Kubernetes Firewall: A Practical Guide to Securing K8s Networks

What Is a Kubernetes Firewall?

Kubernetes is a popular container management platform that supports containerized applications distributed across public, private, and hybrid clouds.

While Kubernetes doesn’t offer built-in solutions for securing ingress/egress traffic between internal clusters and external networks, there are specialized firewalls that can restrict traffic and prevent data leaks.

A Kubernetes firewall tracks and filters all inbound and outbound communication with production clusters. It should allow the necessary traffic, keeping specified default and custom ports open while blocking other data transfers to and from each Kubernetes cluster. Kubernetes firewalls protect clusters from the outside.
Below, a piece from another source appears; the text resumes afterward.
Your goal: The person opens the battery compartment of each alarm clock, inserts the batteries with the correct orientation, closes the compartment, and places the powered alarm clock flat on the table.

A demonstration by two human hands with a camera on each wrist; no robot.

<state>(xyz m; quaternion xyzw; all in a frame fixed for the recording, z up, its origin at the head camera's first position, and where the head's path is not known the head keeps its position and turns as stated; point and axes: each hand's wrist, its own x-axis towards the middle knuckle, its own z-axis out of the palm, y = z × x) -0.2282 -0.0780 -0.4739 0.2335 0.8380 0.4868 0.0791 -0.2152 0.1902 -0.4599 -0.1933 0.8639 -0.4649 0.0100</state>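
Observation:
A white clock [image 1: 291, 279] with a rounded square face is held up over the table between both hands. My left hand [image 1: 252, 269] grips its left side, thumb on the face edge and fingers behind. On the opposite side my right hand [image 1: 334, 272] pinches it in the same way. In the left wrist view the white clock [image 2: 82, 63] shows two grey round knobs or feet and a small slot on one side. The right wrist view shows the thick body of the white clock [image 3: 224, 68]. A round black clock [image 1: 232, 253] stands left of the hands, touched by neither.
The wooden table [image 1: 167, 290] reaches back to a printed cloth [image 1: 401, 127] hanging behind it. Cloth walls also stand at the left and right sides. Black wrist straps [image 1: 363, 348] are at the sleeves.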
This is part of our series of articles about Kubernetes security.

In this article:

Why Is a Kubernetes Firewall Needed?

When a Kubernetes cluster is running in production, all communication must be secured to prevent data exfiltration and other threats. Both ingress and egress network traffic must be monitored and controlled according to a set of security rules defined by the organization.
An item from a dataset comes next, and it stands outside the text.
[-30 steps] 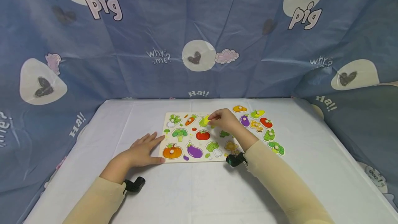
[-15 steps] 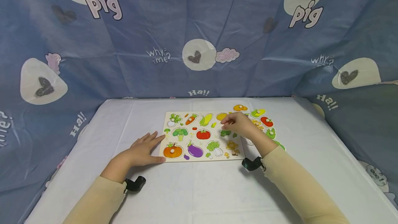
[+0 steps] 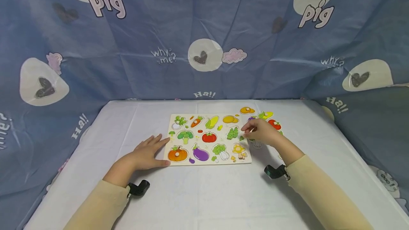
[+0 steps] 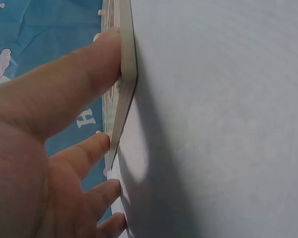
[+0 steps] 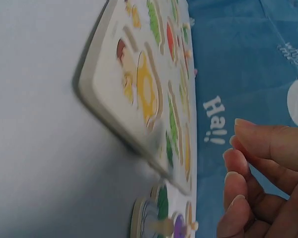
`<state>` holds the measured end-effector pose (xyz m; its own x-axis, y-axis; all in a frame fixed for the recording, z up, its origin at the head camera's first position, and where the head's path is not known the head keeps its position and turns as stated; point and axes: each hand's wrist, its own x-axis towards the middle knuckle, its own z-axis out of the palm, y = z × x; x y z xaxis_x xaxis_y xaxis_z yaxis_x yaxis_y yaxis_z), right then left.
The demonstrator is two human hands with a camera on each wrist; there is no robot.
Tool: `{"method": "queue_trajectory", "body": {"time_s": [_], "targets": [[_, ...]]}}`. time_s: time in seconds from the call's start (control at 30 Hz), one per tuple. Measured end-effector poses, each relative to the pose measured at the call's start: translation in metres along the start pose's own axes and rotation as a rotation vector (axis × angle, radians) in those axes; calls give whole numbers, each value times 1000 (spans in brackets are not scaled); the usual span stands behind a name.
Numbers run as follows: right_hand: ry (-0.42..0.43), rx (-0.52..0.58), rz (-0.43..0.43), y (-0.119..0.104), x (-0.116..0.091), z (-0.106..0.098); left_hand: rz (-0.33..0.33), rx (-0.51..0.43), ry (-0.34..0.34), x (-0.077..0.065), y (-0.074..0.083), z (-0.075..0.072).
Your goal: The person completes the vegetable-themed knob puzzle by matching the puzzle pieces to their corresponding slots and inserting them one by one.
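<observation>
A wooden vegetable puzzle board [image 3: 191, 144] lies mid-table in the head view. Knobbed pumpkin [image 3: 182, 156], carrot [image 3: 194, 124] and turnip [image 3: 175, 126] pieces sit in its recesses. My left hand [image 3: 145, 156] rests at the board's left edge with fingers spread; in the left wrist view its thumb [image 4: 102, 57] touches the rim. Over the board's right edge hovers my right hand [image 3: 260, 131], near the asparagus picture [image 3: 233, 133]. Its fingers are loosely bent, and the right wrist view shows nothing between thumb and fingertips. Partly hidden beneath it is a bok choy piece [image 3: 256, 144].
Loose pieces lie right of the board: potato [image 3: 246, 110], corn [image 3: 266, 115], tomato [image 3: 275, 125] and a partly covered eggplant [image 3: 251, 118]. Others are hidden behind the right hand and forearm. A blue printed curtain [image 3: 143, 77] stands behind the white table [image 3: 204, 194].
My right hand has moved right, from over the corn picture to the board's right edge, uncovering the potato and asparagus pictures. The left hand has stayed put.
</observation>
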<state>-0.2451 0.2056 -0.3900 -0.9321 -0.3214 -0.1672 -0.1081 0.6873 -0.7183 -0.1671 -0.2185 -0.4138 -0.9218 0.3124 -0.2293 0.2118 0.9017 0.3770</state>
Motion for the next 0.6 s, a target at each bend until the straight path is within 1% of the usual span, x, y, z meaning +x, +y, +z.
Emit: {"method": "queue_trajectory", "body": {"time_s": [0.13,0.3,0.6], "targets": [[5,-10,14,9,-2,-5,3,0,2,-1,1,-1],[-5,1,11,18,-5,-9,2,-2,7,-1,0,0],[-41,-20,-34,35,-9,-16,6,-3,7,-1,-1,-1]]}}
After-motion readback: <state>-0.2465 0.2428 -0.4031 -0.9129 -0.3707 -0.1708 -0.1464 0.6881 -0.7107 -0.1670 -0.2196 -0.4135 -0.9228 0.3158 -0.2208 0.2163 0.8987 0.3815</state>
In particular, egress traffic should be limited to an absolute minimum of accessible ports and addresses to enable cluster maintenance operations and access by external integrated systems.

This is where a firewall comes in—it can restrict inbound and outbound traffic to and from a Kubernetes cluster. Here are some of the benefits a firewall can provide in a Kubernetes environment:

  • Preventing data leaks and malware – Firewalls can inspect traffic, including TLS/SSL encrypted traffic, to identify outbound packets with sensitive data or inbound packets with malicious payloads.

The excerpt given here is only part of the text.